THE PROBLEM:
From the first line to the last, write out the data below exactly.

DATA:
◆ ◆ ◆ ◆ ◆

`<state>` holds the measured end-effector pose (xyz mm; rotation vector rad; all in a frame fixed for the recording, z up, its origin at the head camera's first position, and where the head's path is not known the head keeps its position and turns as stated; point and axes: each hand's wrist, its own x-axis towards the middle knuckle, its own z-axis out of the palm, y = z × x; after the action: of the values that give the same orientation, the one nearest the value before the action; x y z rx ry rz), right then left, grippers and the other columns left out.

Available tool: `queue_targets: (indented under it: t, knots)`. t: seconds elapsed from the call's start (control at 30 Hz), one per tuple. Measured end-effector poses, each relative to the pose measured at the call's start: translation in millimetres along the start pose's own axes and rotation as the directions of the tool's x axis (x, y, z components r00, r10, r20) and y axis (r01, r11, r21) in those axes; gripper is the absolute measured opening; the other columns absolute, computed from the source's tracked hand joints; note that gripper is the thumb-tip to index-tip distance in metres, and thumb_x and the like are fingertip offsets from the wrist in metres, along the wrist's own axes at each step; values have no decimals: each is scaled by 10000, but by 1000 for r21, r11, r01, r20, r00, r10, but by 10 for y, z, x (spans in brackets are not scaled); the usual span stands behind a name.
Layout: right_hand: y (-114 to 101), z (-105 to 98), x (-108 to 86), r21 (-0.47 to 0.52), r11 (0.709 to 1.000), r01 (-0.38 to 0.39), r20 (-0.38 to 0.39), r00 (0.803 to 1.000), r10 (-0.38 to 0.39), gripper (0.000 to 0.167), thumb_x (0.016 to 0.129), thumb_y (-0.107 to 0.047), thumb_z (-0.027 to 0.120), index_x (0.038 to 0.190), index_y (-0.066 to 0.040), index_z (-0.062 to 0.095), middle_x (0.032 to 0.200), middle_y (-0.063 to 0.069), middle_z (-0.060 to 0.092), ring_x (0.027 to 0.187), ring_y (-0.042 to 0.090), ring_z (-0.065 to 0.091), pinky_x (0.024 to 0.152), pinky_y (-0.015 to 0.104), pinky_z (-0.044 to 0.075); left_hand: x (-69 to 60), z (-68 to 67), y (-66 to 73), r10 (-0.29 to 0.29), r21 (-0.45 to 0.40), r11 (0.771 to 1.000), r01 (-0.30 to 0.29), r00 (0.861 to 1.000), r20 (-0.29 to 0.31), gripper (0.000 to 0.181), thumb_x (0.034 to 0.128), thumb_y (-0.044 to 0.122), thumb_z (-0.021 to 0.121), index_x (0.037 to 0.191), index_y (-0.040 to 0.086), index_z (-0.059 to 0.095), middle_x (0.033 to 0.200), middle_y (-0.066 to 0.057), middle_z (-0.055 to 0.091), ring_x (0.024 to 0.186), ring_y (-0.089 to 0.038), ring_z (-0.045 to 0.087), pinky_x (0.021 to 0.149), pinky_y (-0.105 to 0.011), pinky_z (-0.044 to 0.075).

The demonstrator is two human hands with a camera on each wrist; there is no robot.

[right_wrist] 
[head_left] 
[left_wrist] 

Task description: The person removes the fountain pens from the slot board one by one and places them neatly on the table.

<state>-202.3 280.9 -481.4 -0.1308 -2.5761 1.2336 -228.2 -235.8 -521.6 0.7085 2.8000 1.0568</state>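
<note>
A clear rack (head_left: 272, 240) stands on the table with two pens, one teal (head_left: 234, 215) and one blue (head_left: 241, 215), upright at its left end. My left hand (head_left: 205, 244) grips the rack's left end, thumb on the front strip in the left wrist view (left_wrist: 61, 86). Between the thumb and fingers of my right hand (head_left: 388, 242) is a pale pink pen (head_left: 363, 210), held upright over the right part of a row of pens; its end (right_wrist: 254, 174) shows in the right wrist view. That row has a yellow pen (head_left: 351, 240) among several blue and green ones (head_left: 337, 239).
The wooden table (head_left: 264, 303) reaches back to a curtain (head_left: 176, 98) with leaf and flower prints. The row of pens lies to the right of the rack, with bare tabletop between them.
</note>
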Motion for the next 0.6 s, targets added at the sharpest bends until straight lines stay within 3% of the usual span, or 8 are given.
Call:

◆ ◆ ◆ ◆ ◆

RESPONSE BOX:
`<state>` holds the measured end-effector pose (xyz mm; rotation vector rad; all in a frame fixed for the recording, z up, its origin at the head camera's first position, and where the head's path is not known the head keeps its position and turns as stated; point and axes: each hand's wrist, its own x-axis towards the middle knuckle, its own z-axis out of the palm, y = z × x; after the action: of the values that give the same orientation, the one nearest the value before the action; x y z rx ry rz), right then left, grippers and the other columns left out.

Available tool: `queue_targets: (indented under it: t, knots)`. t: seconds elapsed from the call's start (control at 30 Hz), one per tuple. Measured end-effector poses, each relative to the pose measured at the call's start: translation in millimetres along the start pose's own axes and rotation as the directions of the tool's x axis (x, y, z components r00, r10, r20) and y axis (r01, r11, r21) in those axes; gripper is the absolute measured opening; the other columns absolute, computed from the source's tracked hand joints; note that gripper is the thumb-tip to index-tip distance in metres, and thumb_x and the like are fingertip offsets from the wrist in metres, along the wrist's own axes at each step; values have no decimals: each is scaled by 10000, but by 1000 for r21, r11, r01, r20, r00, r10, but by 10 for y, z, x (spans in brackets are not scaled); the usual span stands behind a name.
Layout: right_hand: y (-114 to 101), z (-105 to 98), x (-108 to 86), r21 (-0.47 to 0.52), r11 (0.709 to 1.000), r01 (-0.38 to 0.39), r20 (-0.38 to 0.39), r00 (0.803 to 1.000), r10 (-0.38 to 0.39), gripper (0.000 to 0.167), thumb_x (0.016 to 0.129), thumb_y (-0.107 to 0.047), thumb_z (-0.027 to 0.120), index_x (0.038 to 0.190), index_y (-0.066 to 0.040), index_z (-0.062 to 0.095), middle_x (0.032 to 0.200), middle_y (-0.063 to 0.069), middle_z (-0.060 to 0.092), ring_x (0.027 to 0.187), ring_y (-0.042 to 0.090), ring_z (-0.065 to 0.091), pinky_x (0.024 to 0.152), pinky_y (-0.015 to 0.104), pinky_z (-0.044 to 0.075); left_hand: x (-69 to 60), z (-68 to 67), y (-66 to 73), r10 (-0.29 to 0.29), r21 (-0.45 to 0.40), r11 (0.771 to 1.000), r01 (-0.30 to 0.29), r00 (0.861 to 1.000), r20 (-0.29 to 0.31), gripper (0.000 to 0.181), thumb_x (0.034 to 0.128), thumb_y (-0.044 to 0.122), thumb_z (-0.021 to 0.121), index_x (0.037 to 0.191), index_y (-0.040 to 0.086), index_z (-0.059 to 0.095), middle_x (0.033 to 0.200), middle_y (-0.066 to 0.057), middle_z (-0.055 to 0.091), ring_x (0.024 to 0.186), ring_y (-0.089 to 0.038), ring_z (-0.045 to 0.087), pinky_x (0.021 to 0.149), pinky_y (-0.105 to 0.011), pinky_z (-0.044 to 0.075).

The demonstrator is two human hands with a camera on each wrist; there is no robot.

[right_wrist] 
[head_left] 
[left_wrist] 

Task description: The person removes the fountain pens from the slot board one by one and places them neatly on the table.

<state>-202.3 280.9 -481.4 -0.1308 -2.5761 1.2336 -228.2 -235.8 -521.6 0.7085 2.8000 1.0568</state>
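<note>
A clear rack (head_left: 272, 240) stands on the table with two pens, one teal (head_left: 234, 215) and one blue (head_left: 241, 215), upright at its left end. My left hand (head_left: 205, 244) grips the rack's left end, thumb on the front strip in the left wrist view (left_wrist: 61, 86). Between the thumb and fingers of my right hand (head_left: 388, 242) is a pale pink pen (head_left: 363, 210), held upright over the right part of a row of pens; its end (right_wrist: 254, 174) shows in the right wrist view. That row has a yellow pen (head_left: 351, 240) among several blue and green ones (head_left: 337, 239).
The wooden table (head_left: 264, 303) reaches back to a curtain (head_left: 176, 98) with leaf and flower prints. The row of pens lies to the right of the rack, with bare tabletop between them.
</note>
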Motion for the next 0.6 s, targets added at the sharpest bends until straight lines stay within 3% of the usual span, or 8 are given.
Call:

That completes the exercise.